At the Pearly Gates, the young couple confronted St. Peter. "Sir, you have to help us! We were to be married tomorrow. Is there any way we can be married in Heaven?"
"Hmmm," replied St. Peter, "I don't recall there ever being a marriage in Heaven. Well, let's take it up with God and see what he says."
So they approached God with their plea. God sat for a moment, pondering the request. Then he looked down and said, "Come back in five years and ask me again."
Five years later, the couple approached God again, even more in love than ever and pleading that he allow their marriage. God paused for quite a while, musing over their request. Then he spoke, "Come back in five years and ask me again."

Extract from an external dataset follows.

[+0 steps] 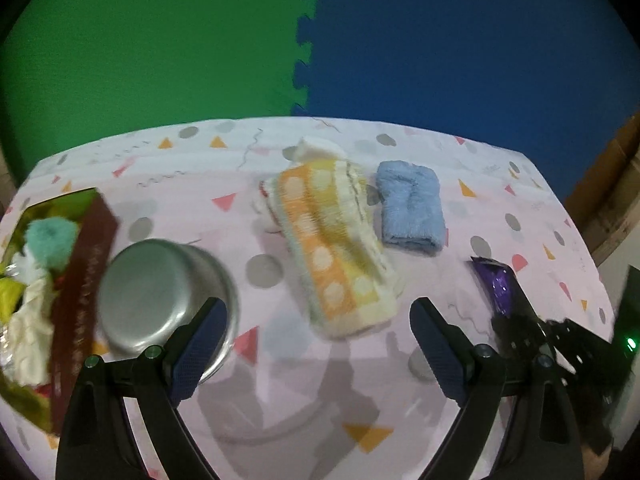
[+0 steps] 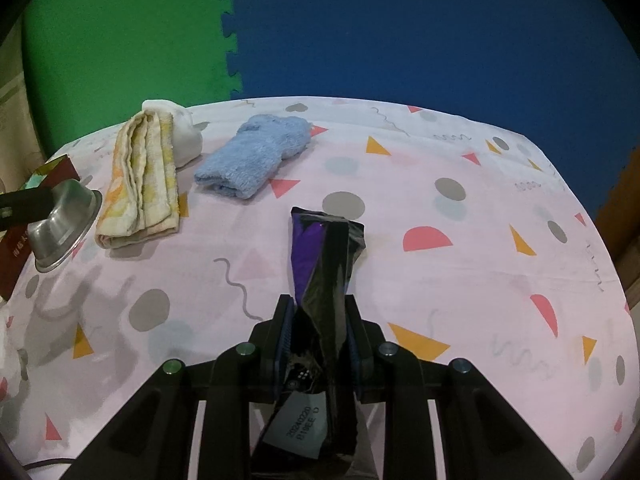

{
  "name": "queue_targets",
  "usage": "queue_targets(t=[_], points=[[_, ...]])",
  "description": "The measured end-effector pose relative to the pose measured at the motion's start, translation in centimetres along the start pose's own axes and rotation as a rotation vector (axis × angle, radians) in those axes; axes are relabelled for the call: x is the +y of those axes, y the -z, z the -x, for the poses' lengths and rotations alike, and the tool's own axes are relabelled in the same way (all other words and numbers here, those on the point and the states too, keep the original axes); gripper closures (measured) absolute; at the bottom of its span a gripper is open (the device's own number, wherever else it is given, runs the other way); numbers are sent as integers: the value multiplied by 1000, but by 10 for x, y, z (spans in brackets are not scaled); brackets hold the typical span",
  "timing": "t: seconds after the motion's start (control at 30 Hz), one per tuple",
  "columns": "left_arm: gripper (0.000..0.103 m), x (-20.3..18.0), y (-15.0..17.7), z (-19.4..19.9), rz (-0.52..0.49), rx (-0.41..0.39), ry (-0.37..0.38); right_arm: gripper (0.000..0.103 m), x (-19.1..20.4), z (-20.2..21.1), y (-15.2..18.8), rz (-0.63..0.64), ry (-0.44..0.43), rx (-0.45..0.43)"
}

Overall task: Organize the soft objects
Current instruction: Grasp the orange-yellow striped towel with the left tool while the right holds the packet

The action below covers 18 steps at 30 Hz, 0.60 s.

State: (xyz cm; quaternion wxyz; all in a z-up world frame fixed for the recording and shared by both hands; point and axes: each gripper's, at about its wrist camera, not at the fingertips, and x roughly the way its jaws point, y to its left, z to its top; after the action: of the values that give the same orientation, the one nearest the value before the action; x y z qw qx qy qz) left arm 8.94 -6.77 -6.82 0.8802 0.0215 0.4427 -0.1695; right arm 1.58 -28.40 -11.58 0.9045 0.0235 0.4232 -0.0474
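My left gripper (image 1: 318, 316) is open and empty above the table, just short of a folded orange and yellow towel (image 1: 340, 252). A folded light blue towel (image 1: 412, 208) lies right of it, and a white cloth (image 1: 316, 148) behind it. My right gripper (image 2: 320, 320) is shut on a crumpled black and purple wrapper (image 2: 324, 256), held above the table; it shows in the left wrist view (image 1: 500, 288) too. In the right wrist view the orange towel (image 2: 140, 184), blue towel (image 2: 256, 156) and white cloth (image 2: 180, 132) lie far left.
An upturned metal bowl (image 1: 160, 304) sits at the left, also in the right wrist view (image 2: 64, 228). Beside it a dark red box (image 1: 44, 280) holds soft items, including a teal pompom (image 1: 52, 236). The patterned tablecloth (image 2: 480, 280) covers the table; green and blue foam mats stand behind.
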Motion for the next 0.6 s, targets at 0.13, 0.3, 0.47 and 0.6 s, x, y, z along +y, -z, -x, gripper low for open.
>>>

And once again, five years later, the couple was again in the presence of God, more in love than ever and begging God's permission for the third time to marry. This time God smiled broadly and thundered, "Yes my children, you may marry!"
Well, the wedding went off beautifully, the reception was huge, everyone thought the bride was simply breathtaking and the groom was soooo handsome, and everyone was happy! Until...
Two years later, the couple was back before God, and things were not looking so good. The couple had come to the realization almost immediately that although marriages were made in heaven, they didn't last very long there! And, in spite of their struggles to come to terms with the situation, they had decided there simply was no alternative but to get a divorce.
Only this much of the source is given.